United States District Court, W.D. Louisiana, Shreveport Division

January 18, 2018

UNITED STATES OF AMERICA
v.
KENNETH JAMES FLINT

          HORNSBY MAGISTRATE JUDGE

          MEMORANDUM RULING

          ELIZABETH ERNY FOOTE UNITED STATES DISTRICT JUDGE

         Before the Court is a Motion to Dismiss Indictment by Defendant Kenneth James Flint. [Record Document 20]. The Government has filed an opposition. [Record Document 28]. Because Defendant's prior conviction is properly classified as a Tier I conviction requiring registration as a sex offender for a period of fifteen years, the motion is GRANTED.

         I. Background

         On August 13, 1991, Defendant pleaded guilty in the Tenth Judicial Circuit Court of Illinois to Aggravated Criminal Sexual Abuse, 720 Ill. Comp. Stat. Ann. 5/11-1.60 (West 2017). [Record Document 20-2]. He was sentenced to four years probation. [Record Document 20-3]. The Sex Offender Registration and Notification Act (“SORNA”) requires that a sex offender register in every jurisdiction where he or she resides, is employed, or is a student. 34 U.S.C. § 20913(a) (formerly 42 U.S.C. § 16913(a) (2012)). Sex offenses are classified into tiers. Id. § 20911(2)-(4). A Tier III sex offender is one whose predicate offense is “comparable to or more severe than” the federal offenses of Aggravated Sexual Abuse, Sexual Abuse, or Abusive Sexual Contact against a minor under thirteen or whose predicate offense involved child kidnapping. Id. § 20911(4).
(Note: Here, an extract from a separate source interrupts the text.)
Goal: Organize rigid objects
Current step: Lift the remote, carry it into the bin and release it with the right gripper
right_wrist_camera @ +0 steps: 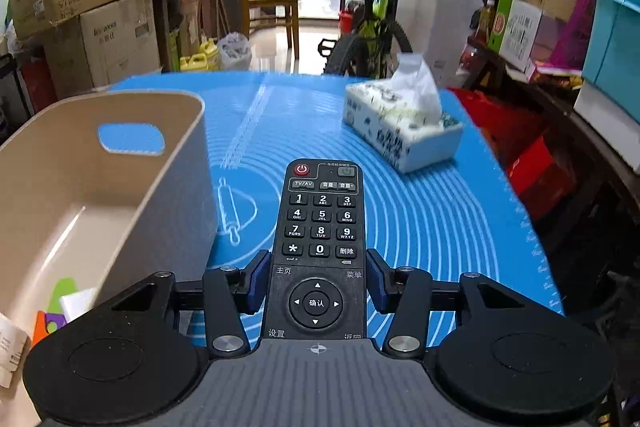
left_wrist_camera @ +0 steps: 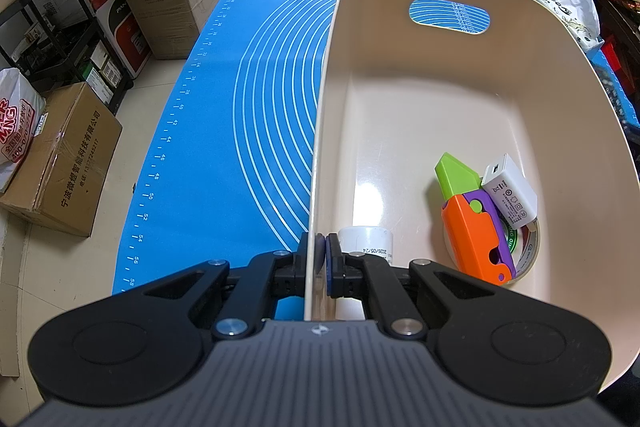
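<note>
A beige plastic bin (left_wrist_camera: pixel 420 99) stands on the blue mat (left_wrist_camera: pixel 224 131). My left gripper (left_wrist_camera: pixel 323 259) is shut on the bin's near left wall. Inside lie an orange, purple and green toy knife (left_wrist_camera: pixel 476 223), a white charger (left_wrist_camera: pixel 510 197), a tape roll (left_wrist_camera: pixel 528 251) and a white bottle (left_wrist_camera: pixel 366 239). My right gripper (right_wrist_camera: pixel 318 285) is shut on a black remote control (right_wrist_camera: pixel 320 231) and holds it above the mat (right_wrist_camera: pixel 420 227), just right of the bin (right_wrist_camera: pixel 80 187).
A tissue box (right_wrist_camera: pixel 400 131) sits on the mat at the far right. Cardboard boxes (left_wrist_camera: pixel 60 163) and a black rack (left_wrist_camera: pixel 52 27) stand on the floor to the left. A bicycle (right_wrist_camera: pixel 368 39) and shelves stand beyond the table.
</note>
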The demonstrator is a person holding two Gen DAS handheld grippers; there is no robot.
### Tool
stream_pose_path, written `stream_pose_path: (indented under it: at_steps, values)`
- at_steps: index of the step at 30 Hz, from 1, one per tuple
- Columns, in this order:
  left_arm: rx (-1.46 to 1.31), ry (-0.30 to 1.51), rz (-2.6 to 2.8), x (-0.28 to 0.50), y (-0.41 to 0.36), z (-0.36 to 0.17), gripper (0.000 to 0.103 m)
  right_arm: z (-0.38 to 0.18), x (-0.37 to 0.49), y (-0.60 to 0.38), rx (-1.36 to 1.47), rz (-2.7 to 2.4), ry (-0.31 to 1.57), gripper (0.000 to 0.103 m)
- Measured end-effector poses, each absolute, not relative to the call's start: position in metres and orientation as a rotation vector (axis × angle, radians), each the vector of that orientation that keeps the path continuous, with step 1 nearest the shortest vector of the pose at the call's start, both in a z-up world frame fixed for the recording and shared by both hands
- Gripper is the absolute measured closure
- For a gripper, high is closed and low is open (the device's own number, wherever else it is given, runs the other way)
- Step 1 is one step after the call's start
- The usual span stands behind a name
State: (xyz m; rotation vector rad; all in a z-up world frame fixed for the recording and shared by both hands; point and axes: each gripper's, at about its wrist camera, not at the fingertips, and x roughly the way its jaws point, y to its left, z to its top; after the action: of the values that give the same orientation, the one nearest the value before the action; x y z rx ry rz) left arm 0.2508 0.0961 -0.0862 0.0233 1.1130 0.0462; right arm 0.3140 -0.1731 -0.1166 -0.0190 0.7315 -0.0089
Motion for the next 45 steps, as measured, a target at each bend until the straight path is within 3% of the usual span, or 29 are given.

The predicate convictions for Tier II offenders must either be “comparable to or more severe than” the federal offenses of Sex Trafficking, Coercion and Enticement, Transportation with Intent to Engage in Criminal Sexual Activity, or Abusive Sexual Contact, or involve the use of a minor in a sexual performance, solicitation of a minor to practice prostitution, or production or distribution of child pornography. Id. § 20911(3). Any other sex offender is a Tier I offender. Id. § 20911(2). Tier I sex offenders must register for fifteen years, Tier II offenders for twenty-five years, and Tier III offenders for life. Id. § 20915(a). Failure to register or to update a registration is a federal offense. 18 U.S.C.A. § 2250(a) (2017).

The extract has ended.